Choosing an interview type

Candor supports four interview types. The one you pick shapes how the guide gets generated, how the auto-interviewer behaves, and how the synthesis report frames the results. Pick the type that matches the decision you’re trying to make, not the topic you’re trying to cover.

Where you pick

The interview type is Step 1 of the guide-creation wizard. You pick once per guide, and a guide can only run interviews of its own type. If you want both problem validation and concept testing on the same audience, that’s two guides and two runs, not one.

Problem discovery

Pick this when you don’t yet know what problems matter most for your audience. You know who you want to serve, but not what to build for them or what their actual constraints look like.

  • Inputs you provide: learning goals describing what you want to understand. No hypotheses, no concepts, no prices.
  • What the guide does: open-ended sections that probe context, frustrations, current workarounds, and priorities. Lots of follow-up.
  • What synthesis returns: themes and tensions, but no opportunity framing. The point of discovery is understanding, not direction.
  • Use it when: you’re entering a new market, exploring a problem space you don’t live in, or sceptical that your assumptions about the audience are right.
  • Don’t use it when: you have specific hypotheses you want tested, or a concept you want evaluated. Discovery is too broad to give you those answers efficiently.

Problem validation

Pick this when you have a clear hypothesis about what problem matters and you want explicit evidence supporting or contesting it.

  • Inputs you provide: one or more problem hypotheses (statements about what’s painful for the audience), plus learning goals.
  • What the guide does: probes for behavioral evidence around each hypothesis. With five or more hypotheses, the guide automatically switches to a card-sort methodology where personas sort hypotheses into pain buckets and the interviewer deep-dives the top-ranked ones.
  • What synthesis returns: an explicit verdict per hypothesis (supported, contested, contradicted) with the supporting quotes attached.
  • Use it when: you have a hypothesis to kill or confirm. The verdict structure is what makes this type worth doing — it forces an answer.
  • Don’t use it when: you have only one vague hypothesis. Problem validation needs sharp statements; vague ones get ambiguous verdicts.

Concept testing

Pick this when you have a specific product concept and you want to know whether it lands.

  • Inputs you provide: one or more concept statements (a paragraph each describing the concept), plus learning goals.
  • What the guide does: re-establishes the relevant pain from the persona’s memory, then presents the concept and probes comprehension, fit, objections, and willingness to engage. With multiple concepts the methodology adapts: comparative when there are a handful, card-sort when there are many.
  • What synthesis returns: what’s working, what needs rethinking, and who the concept is actually for. Structured to drive a build-or-pivot decision, not just generate themes.
  • Use it when: you have a real concept, not a vague direction. Concept testing rewards specificity in the input.
  • Don’t use it when: you don’t yet know whether the underlying problem is real. Run problem validation first, then concept testing on what survives.

Price testing

Pick this when you have a concept that’s already resonating and you need to understand what people will pay for it and how price interacts with perceived value.

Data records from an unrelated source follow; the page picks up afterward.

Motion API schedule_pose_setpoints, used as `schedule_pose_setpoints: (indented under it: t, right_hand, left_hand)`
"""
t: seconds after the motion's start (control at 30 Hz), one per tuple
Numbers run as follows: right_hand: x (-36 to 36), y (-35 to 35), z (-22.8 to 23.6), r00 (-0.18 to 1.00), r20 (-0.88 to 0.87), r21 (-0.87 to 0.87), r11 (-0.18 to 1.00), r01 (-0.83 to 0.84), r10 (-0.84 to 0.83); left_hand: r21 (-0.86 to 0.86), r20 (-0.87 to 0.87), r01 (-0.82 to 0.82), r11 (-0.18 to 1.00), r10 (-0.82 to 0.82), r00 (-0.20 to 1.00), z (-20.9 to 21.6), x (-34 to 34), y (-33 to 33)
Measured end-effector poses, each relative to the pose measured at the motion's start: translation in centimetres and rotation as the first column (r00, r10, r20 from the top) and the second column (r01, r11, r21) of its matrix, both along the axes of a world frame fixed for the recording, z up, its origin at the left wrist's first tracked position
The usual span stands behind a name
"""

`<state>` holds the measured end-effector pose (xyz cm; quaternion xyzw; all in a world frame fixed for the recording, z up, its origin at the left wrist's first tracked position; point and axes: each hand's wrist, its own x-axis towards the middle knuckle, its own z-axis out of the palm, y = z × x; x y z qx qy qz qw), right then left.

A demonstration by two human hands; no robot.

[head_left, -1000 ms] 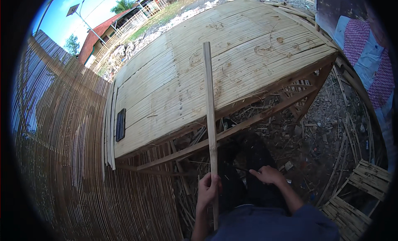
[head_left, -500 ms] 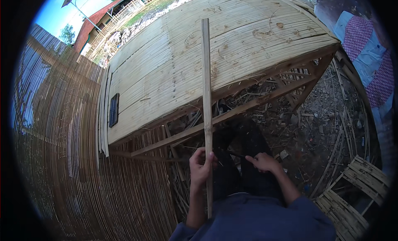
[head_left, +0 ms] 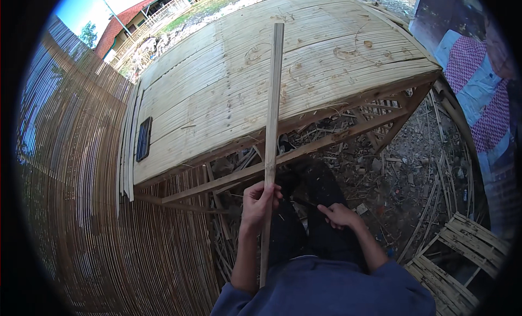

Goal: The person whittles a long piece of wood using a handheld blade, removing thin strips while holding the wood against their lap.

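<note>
The left hand (head_left: 256,204) pinches a wooden strip (head_left: 274,98), seemingly cut straight, stretching beyond its fingers toward the counter (head_left: 190,112), while the right hand (head_left: 339,214) apparently curls around a dark tool (head_left: 309,202), remaining work unclear.

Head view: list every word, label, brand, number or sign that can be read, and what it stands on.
None can be read.
Long strip in the left hand: no lettering visible.
Dark rectangular object on the tabletop: no legible text.
Patterned cloth: no legible lettering.
</note>
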<state>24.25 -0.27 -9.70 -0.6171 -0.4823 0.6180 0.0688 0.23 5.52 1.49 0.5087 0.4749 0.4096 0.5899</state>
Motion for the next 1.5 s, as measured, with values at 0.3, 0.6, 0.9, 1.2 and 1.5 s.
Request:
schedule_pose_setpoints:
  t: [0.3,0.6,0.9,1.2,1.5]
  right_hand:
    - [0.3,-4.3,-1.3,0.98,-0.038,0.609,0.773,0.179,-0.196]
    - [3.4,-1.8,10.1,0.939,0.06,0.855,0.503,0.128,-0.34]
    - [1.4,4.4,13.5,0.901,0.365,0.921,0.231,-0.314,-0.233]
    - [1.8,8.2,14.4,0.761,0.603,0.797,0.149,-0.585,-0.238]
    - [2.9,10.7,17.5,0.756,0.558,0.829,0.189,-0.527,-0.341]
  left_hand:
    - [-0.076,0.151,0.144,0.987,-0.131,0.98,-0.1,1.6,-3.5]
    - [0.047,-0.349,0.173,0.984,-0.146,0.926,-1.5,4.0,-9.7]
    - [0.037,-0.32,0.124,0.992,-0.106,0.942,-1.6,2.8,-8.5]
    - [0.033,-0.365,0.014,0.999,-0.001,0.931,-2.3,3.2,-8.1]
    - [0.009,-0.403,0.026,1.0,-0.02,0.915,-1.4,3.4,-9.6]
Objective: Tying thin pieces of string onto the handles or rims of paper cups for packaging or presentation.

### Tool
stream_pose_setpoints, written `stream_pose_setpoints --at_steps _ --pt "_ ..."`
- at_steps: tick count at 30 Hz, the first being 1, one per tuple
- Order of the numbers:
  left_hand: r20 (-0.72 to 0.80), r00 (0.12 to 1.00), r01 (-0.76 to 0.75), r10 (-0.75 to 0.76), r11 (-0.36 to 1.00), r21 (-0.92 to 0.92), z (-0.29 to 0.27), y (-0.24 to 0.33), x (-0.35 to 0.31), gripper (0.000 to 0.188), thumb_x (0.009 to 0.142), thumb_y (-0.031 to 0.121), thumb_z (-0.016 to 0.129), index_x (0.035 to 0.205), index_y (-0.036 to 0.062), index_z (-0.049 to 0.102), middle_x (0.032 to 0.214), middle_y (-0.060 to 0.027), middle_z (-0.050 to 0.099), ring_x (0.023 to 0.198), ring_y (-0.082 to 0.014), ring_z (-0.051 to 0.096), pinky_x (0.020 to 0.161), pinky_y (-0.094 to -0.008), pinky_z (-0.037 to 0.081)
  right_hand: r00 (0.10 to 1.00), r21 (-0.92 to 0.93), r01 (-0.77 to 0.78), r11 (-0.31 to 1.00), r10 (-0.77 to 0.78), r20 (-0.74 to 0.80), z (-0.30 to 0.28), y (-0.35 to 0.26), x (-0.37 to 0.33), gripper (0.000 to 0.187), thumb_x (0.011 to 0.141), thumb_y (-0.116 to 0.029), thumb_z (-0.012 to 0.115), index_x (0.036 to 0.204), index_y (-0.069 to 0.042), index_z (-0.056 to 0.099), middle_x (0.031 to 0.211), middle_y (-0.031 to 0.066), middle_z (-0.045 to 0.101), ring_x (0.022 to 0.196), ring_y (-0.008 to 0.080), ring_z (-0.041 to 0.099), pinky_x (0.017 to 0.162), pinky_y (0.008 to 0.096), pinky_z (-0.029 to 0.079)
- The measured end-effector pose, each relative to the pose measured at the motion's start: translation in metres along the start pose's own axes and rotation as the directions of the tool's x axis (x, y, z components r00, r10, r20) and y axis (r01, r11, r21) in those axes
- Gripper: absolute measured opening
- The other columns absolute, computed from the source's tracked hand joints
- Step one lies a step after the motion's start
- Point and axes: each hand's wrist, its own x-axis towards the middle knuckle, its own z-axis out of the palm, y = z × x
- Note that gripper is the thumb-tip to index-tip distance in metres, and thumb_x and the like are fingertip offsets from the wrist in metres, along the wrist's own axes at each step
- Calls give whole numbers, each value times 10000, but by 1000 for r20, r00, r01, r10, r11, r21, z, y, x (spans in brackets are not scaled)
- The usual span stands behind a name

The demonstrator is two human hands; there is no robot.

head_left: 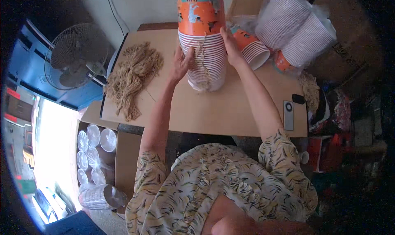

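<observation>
A tall stack of paper buckets (214, 64) stands upright at the table's far middle, white rims nested below an orange and green printed bucket wall (201, 17). Pressed to its left side is my left hand (183, 64), thumb across the rims. On the other side my right hand (231, 49) grips the stack just below the orange part. Strands of tan twine (200, 58) hang down the front of the rims, near my left thumb. A loose bundle of the same twine (138, 70) lies left of the stack. The fingers behind the stack are hidden.
At the back right, plastic-wrapped bucket stacks (306, 41) stand beside loose orange buckets (255, 54). A phone (289, 115) and a small black object (298, 98) lie near the table's right edge. A fan (76, 56) stands left. Below it, a carton (129, 161) holds wrapped buckets (108, 140).
</observation>
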Motion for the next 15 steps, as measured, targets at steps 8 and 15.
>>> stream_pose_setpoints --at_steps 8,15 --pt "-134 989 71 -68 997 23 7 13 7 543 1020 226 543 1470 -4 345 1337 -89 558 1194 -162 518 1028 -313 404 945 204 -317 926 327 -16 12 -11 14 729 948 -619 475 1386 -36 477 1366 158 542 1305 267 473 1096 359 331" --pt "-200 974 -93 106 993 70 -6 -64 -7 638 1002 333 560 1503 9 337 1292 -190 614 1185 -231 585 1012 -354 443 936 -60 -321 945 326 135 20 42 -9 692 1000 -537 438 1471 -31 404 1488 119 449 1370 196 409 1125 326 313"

  • Inputs you provide: the concept(s) being priced, candidate price points if you have them, and learning goals around willingness-to-pay or value perception.
  • What the guide does: probes how the persona thinks about cost, the alternatives they compare against, anchors they reach for, and where they’d draw price-sensitivity thresholds.
  • What synthesis returns: value perception gaps, willingness-to-pay ranges, and where price becomes a deal-breaker for which segments.
  • Use it when: you have validated demand and need pricing intelligence to commit a number.
  • Don’t use it when: the concept hasn’t been validated for fit yet. Pricing feedback on a misfit concept is misleading.

A simple decision aid

Three questions, in order:

  • Do you know what problem matters for this audience? No → problem discovery. Yes, but want evidence → problem validation. Yes, with evidence → keep going.
  • Do you have a specific concept to test? No → don’t pick concept testing yet. Yes → concept testing.
  • Has the concept already been validated for fit? No → don’t pick price testing yet. Yes → price testing.

A common stack for new ventures

Many product teams sequence these in order: problem discovery (orient), problem validation (sharpen), concept testing (test the solution), price testing (commit to a number). Each stage informs the next. You don’t always need all four — pick the ones that map to decisions you actually need to make.